Xu Yue, Pan Quan, Wang Zengfu, Hu Baoquan
School of Automation, Northwestern Polytechnical University, Xi'an 710129, China.
School of Mechanical and Electrical Engineering, Lanzhou University of Technology, Lanzhou 730050, China.
Entropy (Basel). 2024 Sep 26;26(10):823. doi: 10.3390/e26100823.
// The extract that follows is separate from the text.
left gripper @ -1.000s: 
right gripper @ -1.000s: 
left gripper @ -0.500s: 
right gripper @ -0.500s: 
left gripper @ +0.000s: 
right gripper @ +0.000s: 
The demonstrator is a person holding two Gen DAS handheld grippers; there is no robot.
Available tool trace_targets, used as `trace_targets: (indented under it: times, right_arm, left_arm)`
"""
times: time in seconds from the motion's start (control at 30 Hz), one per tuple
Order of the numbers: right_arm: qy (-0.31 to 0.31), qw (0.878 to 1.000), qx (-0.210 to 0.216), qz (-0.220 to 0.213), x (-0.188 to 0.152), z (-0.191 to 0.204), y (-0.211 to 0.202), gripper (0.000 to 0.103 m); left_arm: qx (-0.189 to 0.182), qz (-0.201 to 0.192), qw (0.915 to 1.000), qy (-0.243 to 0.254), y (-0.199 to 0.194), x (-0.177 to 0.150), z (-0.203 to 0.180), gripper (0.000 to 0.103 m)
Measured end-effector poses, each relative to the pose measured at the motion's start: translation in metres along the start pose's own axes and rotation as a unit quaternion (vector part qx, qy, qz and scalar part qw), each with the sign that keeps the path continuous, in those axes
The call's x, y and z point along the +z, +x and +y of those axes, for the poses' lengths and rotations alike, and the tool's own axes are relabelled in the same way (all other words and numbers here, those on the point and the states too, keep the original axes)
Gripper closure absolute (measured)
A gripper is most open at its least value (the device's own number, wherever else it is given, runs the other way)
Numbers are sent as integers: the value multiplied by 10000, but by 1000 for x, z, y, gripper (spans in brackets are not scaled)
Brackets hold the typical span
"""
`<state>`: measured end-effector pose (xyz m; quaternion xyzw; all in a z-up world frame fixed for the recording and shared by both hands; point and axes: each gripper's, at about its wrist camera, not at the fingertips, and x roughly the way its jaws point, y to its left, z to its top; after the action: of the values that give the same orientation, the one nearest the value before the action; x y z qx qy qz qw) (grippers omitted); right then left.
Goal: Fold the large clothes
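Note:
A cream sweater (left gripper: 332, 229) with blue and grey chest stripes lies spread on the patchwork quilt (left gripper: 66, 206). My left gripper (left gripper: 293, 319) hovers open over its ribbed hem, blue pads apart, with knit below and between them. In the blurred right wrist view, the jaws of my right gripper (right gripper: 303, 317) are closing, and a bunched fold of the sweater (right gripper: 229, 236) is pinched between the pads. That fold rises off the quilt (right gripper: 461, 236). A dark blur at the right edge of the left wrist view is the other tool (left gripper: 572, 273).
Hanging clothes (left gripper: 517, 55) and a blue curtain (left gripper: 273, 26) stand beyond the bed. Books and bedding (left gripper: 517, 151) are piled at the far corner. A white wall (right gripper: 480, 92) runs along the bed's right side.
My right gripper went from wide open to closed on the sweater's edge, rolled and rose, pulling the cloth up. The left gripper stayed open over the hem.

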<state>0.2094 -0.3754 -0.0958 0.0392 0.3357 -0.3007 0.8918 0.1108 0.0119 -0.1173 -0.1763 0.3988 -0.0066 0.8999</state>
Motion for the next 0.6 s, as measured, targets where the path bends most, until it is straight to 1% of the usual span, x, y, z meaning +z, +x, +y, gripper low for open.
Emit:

To address the complex maneuvering characteristics of hypersonic targets in adjacent space, this paper proposes an LSTM trajectory estimation method combined with the attention mechanism and optimizes the model from the information-theoretic perspective. The method captures the target dynamics by using the temporal processing capability of LSTM, and at the same time improves the efficiency of information utilization through the attention mechanism to achieve accurate prediction. First, a target dynamics model is constructed to clarify the motion behavior parameters. Subsequently, an LSTM model incorporating the attention mechanism is designed, which enables the model to automatically focus on key information fragments in the historical trajectory. In model training, information redundancy is reduced, and information validity is improved through feature selection and data preprocessing. Eventually, the model achieves accurate prediction of hypersonic target trajectories with limited computational resources. The experimental results show that the method performs well in complex dynamic environments with improved prediction accuracy and robustness, reflecting the potential of information theory principles in optimizing the trajectory prediction model.
为解决临近空间高超声速目标复杂的机动特性问题,本文提出一种结合注意力机制的长短期记忆网络(LSTM)轨迹估计方法,并从信息论角度对模型进行优化。该方法利用LSTM的时间处理能力捕捉目标动态,同时通过注意力机制提高信息利用效率以实现精确预测。首先,构建目标动态模型以明确运动行为参数。随后,设计一种融入注意力机制的LSTM模型,使模型能够自动聚焦于历史轨迹中的关键信息片段。在模型训练中,通过特征选择和数据预处理减少信息冗余,提高信息有效性。最终,该模型在有限计算资源下实现对高超声速目标轨迹的精确预测。实验结果表明,该方法在复杂动态环境中表现良好,预测精度和鲁棒性得到提高,体现了信息论原理在优化轨迹预测模型方面的潜力。